Sie können es auch deshalb, weil Trainer Thomas Schaaf aktuell vor allem ein Luxusproblem hat. Denn im Gegensatz zu den von langfristigen und häufigen Verletzungen geprägten Vorjahren, in denen er oft genug nicht mal den üblichen 18-köpfigen Kader für eine Partie zusammenbekam, stehen ihm nun alle Mann zur Verfügung. Selbst bei Abzug der Perspektivspieler bleibt ihm eine Kerngruppe von 22, 23 Profis – sowie die Gewissheit, dass er unbequeme Entscheidungen treffen muss. "Aber es ist mir doch lieber, ich muss diese Wahl treffen, als dass ich die Konkurrenz nicht aufrechterhalten kann", sagt Schaaf.
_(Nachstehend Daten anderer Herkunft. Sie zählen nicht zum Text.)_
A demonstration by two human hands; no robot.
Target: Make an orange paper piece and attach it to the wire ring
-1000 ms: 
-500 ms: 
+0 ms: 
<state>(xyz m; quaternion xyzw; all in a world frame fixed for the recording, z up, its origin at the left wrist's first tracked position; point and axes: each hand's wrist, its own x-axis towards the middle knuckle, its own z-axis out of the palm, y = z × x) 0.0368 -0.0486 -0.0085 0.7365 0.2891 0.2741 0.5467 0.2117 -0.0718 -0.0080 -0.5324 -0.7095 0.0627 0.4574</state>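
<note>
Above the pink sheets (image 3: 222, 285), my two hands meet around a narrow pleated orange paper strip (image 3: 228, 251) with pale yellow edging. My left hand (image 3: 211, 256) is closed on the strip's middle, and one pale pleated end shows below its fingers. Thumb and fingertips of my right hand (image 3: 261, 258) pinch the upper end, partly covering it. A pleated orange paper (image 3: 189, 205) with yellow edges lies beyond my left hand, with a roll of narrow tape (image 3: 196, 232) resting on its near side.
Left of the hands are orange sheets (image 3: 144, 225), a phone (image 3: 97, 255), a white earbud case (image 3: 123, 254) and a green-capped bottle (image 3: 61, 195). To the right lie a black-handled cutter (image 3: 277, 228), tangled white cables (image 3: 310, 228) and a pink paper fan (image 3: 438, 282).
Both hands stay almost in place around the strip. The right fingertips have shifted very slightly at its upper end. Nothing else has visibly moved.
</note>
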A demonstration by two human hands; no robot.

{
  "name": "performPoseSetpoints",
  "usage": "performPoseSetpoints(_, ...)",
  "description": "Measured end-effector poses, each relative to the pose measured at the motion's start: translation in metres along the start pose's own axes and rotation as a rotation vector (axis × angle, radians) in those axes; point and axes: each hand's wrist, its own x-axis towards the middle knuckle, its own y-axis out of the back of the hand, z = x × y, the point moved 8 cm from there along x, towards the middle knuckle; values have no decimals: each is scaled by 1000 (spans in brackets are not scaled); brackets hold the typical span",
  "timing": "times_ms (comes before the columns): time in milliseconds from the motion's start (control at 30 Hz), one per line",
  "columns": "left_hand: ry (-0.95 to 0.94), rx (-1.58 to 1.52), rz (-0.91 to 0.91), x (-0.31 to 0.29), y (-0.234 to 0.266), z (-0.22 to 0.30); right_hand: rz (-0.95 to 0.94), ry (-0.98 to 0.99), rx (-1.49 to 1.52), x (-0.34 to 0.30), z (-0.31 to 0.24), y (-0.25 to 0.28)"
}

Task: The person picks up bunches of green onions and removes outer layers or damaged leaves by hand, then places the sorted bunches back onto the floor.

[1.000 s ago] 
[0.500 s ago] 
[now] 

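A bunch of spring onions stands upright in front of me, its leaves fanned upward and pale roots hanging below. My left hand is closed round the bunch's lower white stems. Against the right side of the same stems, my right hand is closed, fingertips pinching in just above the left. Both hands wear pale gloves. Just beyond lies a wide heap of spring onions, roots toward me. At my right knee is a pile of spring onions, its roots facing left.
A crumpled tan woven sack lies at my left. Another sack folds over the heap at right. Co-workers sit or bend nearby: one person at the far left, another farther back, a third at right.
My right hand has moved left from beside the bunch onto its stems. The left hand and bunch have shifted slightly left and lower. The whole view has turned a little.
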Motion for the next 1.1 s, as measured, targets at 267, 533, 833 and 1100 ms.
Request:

Nur: Dieses Mal wird zwangsläufig auch ein Profi auf der Tribüne Platz nehmen müssen, der damit nicht rechnen wird. Denn schon gestern hat sich Schaaf festgelegt, dass Neuzugang Joseph Akpala am Wochenende zu den 18 Kandidaten gehören wird: "Er wird sicherlich im Kader sein." Im Umkehrschluss bedeutet es, dass dafür einer aus dem Aufgebot der vergangenen Woche Platz machen muss. Von denen, die beim Dortmund-Spiel als Ersatz auf der Bank saßen, kommen dafür im Prinzip nur Mehmet Ekici, Philipp Bargfrede oder Niclas Füllkrug infrage. Also zwei etablierte Spieler sowie ein Jungprofi, der in der Vorbereitung zu den Besten gehörte – einer von ihnen könnte unversehens der Streichkandidat werden. Keine leichte Aufgabe also für Schaaf. "Damit muss ich doch immer leben, dass ich vor die Situation gestellt bin, zu sagen: Du darfst, du darfst nicht", sagt der Trainer, "aber für diese Entscheidungen bin ich da."

Dass er das Opfer dieser Entscheidung sein könnte, mag Niclas Füllkrug indes nicht glauben. "Ich bin gespannt", sagt der Angreifer mit Blick auf die Nominierung heute, "aber ich habe eigentlich keine Sorgen." Sollte es ihn aber doch treffen, "wäre das hart und, ich glaube, auch nicht unbedingt berechtigt", sagt er.

Der von Werder erhoffte Effekt hat sich auf jeden Fall schon einmal eingestellt: Der Konkurrenzkampf um die einzelnen Positionen ist groß, die Motivation entsprechend hoch. "Die Trainingswoche war sehr intensiv", sagt Verteidiger Sebastian Prödl, "jeder will im Nordderby dabei sein, jeder ist extrem gewillt, in der Startelf zu stehen. Das kann uns helfen." Die Beweisführung startet morgen, 15.30 Uhr im Weserstadion.